Two primary things have to happen to stem, or at least slow, the rate of illegal immigration. First is one we have control over: dry up the supply of jobs that makes this country so much more attractive. Enforce existing laws that require employers to get the documents needed to substantiate someone’s work status. We all have to complete the I-9 form whenever we start a job. The federal government takes it so seriously that the form, once completed, cannot follow us from job to job, even though the information contained never really changes.

What about forged documents? With all the computing power available to scan our phone records and emails for anyone who might ever had ridden on a bus with someone who met someone who once spoke to someone who was ever in Afghanistan, the feds should be able to check the legitimacy of a Social Security Number pretty quickly. Round his ass up ay work the next day. Sneaking into the country is one thing; forging official documents is something else altogether.

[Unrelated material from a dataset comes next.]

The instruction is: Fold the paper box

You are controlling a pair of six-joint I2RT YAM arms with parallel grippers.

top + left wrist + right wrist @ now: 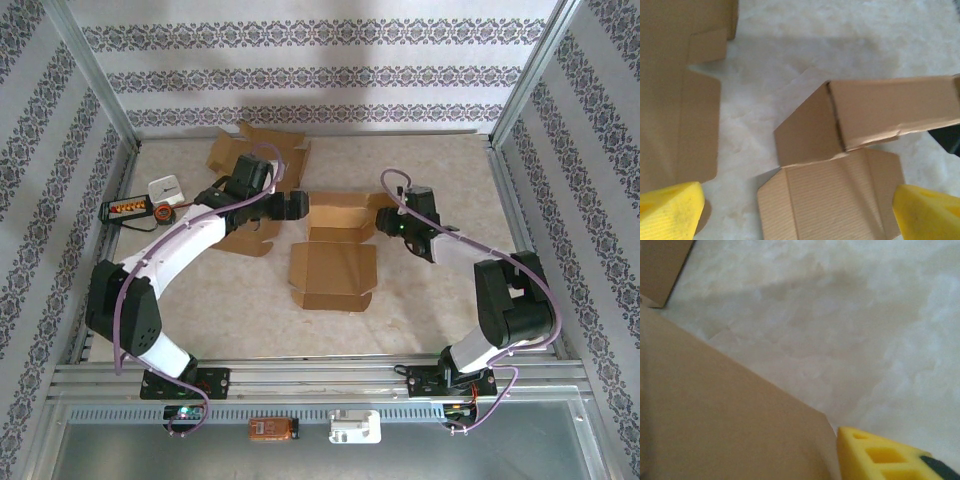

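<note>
On the table (440,290), the paper box (333,265) lies at its middle. I judge the fold will go best with each wall pushed along its crease while the opposite side is braced. The box is brown corrugated card, far walls up and broad near panel flat (spare blanks (222,153) lie leftward). The left gripper (800,215) hangs spread and empty over its left corner, and the right gripper (384,220) sits at the right wall, though whether it pinches card I cannot tell.
</note>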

The benefit to Step One is that it shouldn’t cost much. The Great Wall of America shouldn’t be as necessary if the hardship of crossing the desert is less likely to lead to a better life. Step Two is the hard one: we have to help to make Mexico a better place to live, so people won’t be as desperate to leave.

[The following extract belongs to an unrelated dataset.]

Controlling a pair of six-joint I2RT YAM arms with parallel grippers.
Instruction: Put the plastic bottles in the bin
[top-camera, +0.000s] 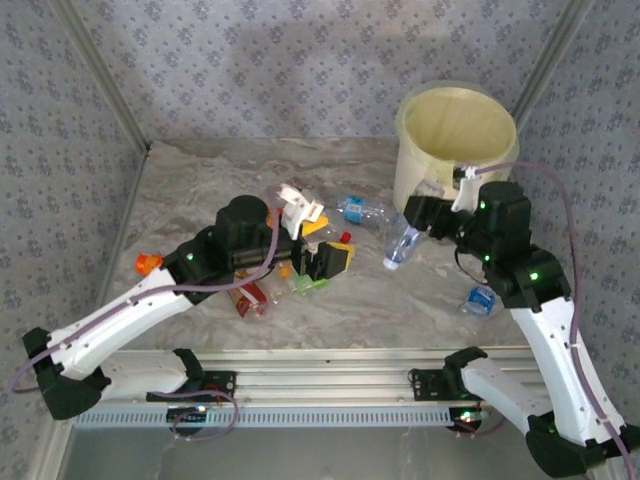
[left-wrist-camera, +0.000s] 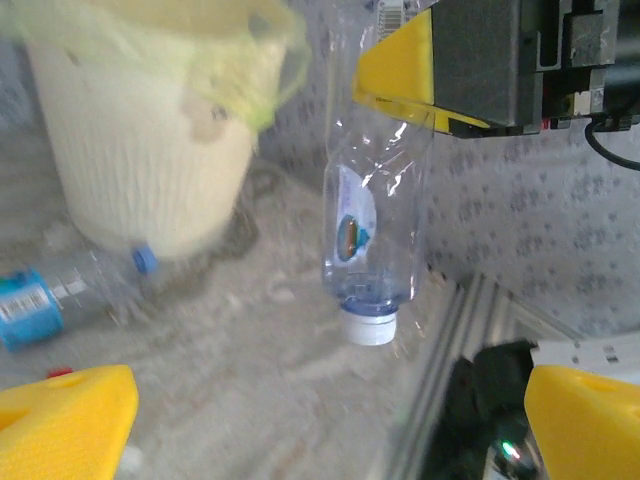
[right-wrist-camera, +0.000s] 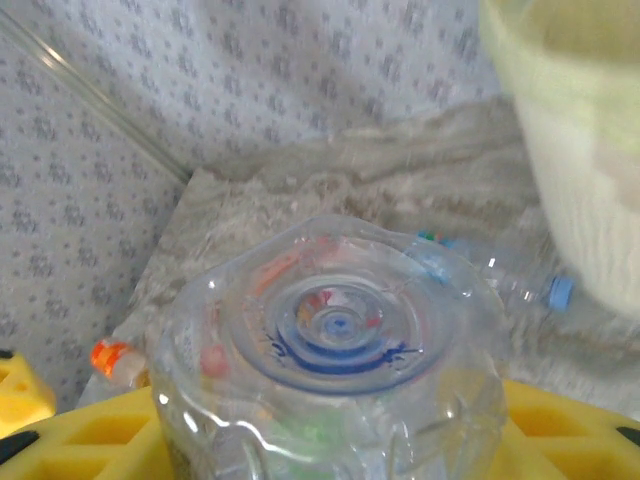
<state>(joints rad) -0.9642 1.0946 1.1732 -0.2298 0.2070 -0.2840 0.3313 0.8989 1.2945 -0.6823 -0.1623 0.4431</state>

We’re probably going to have to take that on, too, because we’re the ones with the vested interest. Do you think Calderon cares of a few million of his poorest citizens head north? He’ll hold the door for them; they have nothing he wants. If the wall does get built, don’t be surprised to see the Mexican government distributing breaching technologies. We’re going to have to do it, and NAFTA is the way.

I don’t like NAFTA any more than most of you probably do. Hear me out. Any job exported to Mexico should have to pay roughly the same as it paid here, including benefits. This will slow the outsourcing of jobs that deprive American workers of employment, while creating a middle class in Mexico that will be less inclined to come here (except as tourists, cha-ching!) and more likely to vote for more responsible political leaders.

Calderon and the Mexican elite aren’t going to like this one bit. Such is life. If we’re going to get along with the government to our south, let’s at least make sure it’s because we’re getting some benefit from it.